Fields Supported by EXTRACT():

You can extract the following parts from a date or timestamp:

  • YEAR: Extracts the year.
  • MONTH: Extracts the month.
  • DAY: Extracts the day.
  • HOUR: Extracts the hour from a timestamp.
  • MINUTE: Extracts the minute from a timestamp.
  • SECOND: Extracts the second from a timestamp.

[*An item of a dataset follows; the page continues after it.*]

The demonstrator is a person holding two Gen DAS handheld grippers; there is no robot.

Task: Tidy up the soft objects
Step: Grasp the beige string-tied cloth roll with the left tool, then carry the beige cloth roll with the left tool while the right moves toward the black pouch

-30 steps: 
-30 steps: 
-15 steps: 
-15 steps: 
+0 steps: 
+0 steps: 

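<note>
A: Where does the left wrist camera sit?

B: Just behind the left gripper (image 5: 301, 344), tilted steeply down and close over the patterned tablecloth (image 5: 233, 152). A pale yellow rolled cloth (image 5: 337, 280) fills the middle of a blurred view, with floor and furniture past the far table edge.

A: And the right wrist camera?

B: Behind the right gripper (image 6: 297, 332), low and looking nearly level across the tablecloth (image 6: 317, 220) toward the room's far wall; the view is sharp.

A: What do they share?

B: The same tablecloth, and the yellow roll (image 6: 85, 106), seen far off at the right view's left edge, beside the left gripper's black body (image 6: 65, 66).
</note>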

Using EXTRACT() in PySpark’s SQL Queries:

In PySpark, you typically define a temporary view using createOrReplaceTempView() to run SQL queries with the EXTRACT() function.

Example Scenario:

If you have a dataset with timestamps and you want to run a SQL query to extract the hour and minute, you can write a PySpark SQL query like:

df.createOrReplaceTempView("log_table")

spark.sql("""
    SELECT 
        EXTRACT(HOUR FROM timestamp_column) AS Hour,
        EXTRACT(MINUTE FROM timestamp_column) AS Minute
    FROM log_table
""").show()

This query will return the hour and minute extracted from the timestamp column.

  • The EXTRACT() function in Spark SQL allows you to extract specific parts (like year, month, day, hour, minute) from date or timestamp columns.
  • It is used in SQL-based queries within PySpark, similar to how you’d use SQL functions for querying structured data.

So, if you saw extract() in a PySpark SQL query, it was likely extracting parts of a date or timestamp column.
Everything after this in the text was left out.